Output a verbatim copy of the data, cut off after the line that contains "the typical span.".
DATA PROVIDED Start Marker
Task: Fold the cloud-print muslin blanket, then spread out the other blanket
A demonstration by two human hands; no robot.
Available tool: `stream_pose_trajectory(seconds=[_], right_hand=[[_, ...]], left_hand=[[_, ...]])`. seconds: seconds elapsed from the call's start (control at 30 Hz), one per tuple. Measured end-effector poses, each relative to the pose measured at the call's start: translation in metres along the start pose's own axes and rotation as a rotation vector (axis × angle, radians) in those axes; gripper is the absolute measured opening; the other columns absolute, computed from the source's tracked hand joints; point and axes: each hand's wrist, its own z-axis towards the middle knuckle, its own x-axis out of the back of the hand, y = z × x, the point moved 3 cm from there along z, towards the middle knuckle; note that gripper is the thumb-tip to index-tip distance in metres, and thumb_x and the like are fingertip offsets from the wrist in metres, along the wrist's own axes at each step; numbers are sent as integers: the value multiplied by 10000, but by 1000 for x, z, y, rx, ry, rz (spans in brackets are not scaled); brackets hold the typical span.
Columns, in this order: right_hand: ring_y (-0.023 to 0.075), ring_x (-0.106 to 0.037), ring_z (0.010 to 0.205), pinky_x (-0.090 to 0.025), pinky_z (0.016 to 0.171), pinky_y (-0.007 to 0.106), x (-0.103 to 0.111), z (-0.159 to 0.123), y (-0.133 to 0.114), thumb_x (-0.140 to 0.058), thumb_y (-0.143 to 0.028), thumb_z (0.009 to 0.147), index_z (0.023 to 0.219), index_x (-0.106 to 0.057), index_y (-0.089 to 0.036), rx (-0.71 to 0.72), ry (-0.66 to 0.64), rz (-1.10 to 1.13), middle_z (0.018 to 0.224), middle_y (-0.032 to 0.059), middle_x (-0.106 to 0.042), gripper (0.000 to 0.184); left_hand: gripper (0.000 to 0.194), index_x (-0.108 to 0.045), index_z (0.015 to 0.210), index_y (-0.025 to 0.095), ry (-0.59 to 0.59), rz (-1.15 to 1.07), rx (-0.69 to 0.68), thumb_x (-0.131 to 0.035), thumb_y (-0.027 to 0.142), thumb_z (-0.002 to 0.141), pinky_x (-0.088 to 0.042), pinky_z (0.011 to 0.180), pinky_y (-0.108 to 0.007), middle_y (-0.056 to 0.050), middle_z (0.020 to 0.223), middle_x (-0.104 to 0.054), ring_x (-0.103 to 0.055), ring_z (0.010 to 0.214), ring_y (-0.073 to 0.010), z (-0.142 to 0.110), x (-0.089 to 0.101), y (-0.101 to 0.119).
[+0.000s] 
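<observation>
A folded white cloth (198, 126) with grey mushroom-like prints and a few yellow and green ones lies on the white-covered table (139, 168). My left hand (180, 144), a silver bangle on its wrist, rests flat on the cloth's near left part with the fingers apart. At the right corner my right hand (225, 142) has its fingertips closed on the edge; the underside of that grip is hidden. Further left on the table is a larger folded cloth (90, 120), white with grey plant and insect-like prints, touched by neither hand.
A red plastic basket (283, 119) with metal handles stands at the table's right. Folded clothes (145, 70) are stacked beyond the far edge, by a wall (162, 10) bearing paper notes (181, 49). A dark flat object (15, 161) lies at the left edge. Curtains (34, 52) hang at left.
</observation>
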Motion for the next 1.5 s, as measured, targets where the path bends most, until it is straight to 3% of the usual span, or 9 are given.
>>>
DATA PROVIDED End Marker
§ OUTPUT OF THE EXERCISE:
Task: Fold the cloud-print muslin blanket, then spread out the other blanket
A demonstration by two human hands; no robot.
Available tool: `stream_pose_trajectory(seconds=[_], right_hand=[[_, ...]], left_hand=[[_, ...]])`. seconds: seconds elapsed from the call's start (control at 30 Hz), one per tuple. Measured end-effector poses, each relative to the pose measured at the call's start: translation in metres along the start pose's own axes and rotation as a rotation vector (axis × angle, radians) in those axes; gripper is the absolute measured opening; the other columns absolute, computed from the source's tracked hand joints; point and axes: each hand's wrist, its own z-axis towards the middle knuckle, its own x-axis out of the back of the hand, y = z × x, the point moved 3 cm from there along z, towards the middle knuckle; note that gripper is the thumb-tip to index-tip distance in metres, and thumb_x and the like are fingertip offsets from the wrist in metres, along the wrist's own axes at each step; numbers are sent as integers: the value multiplied by 10000, but by 1000 for x, z, y, rx, ry, rz (spans in brackets are not scaled); brackets hold the typical span.

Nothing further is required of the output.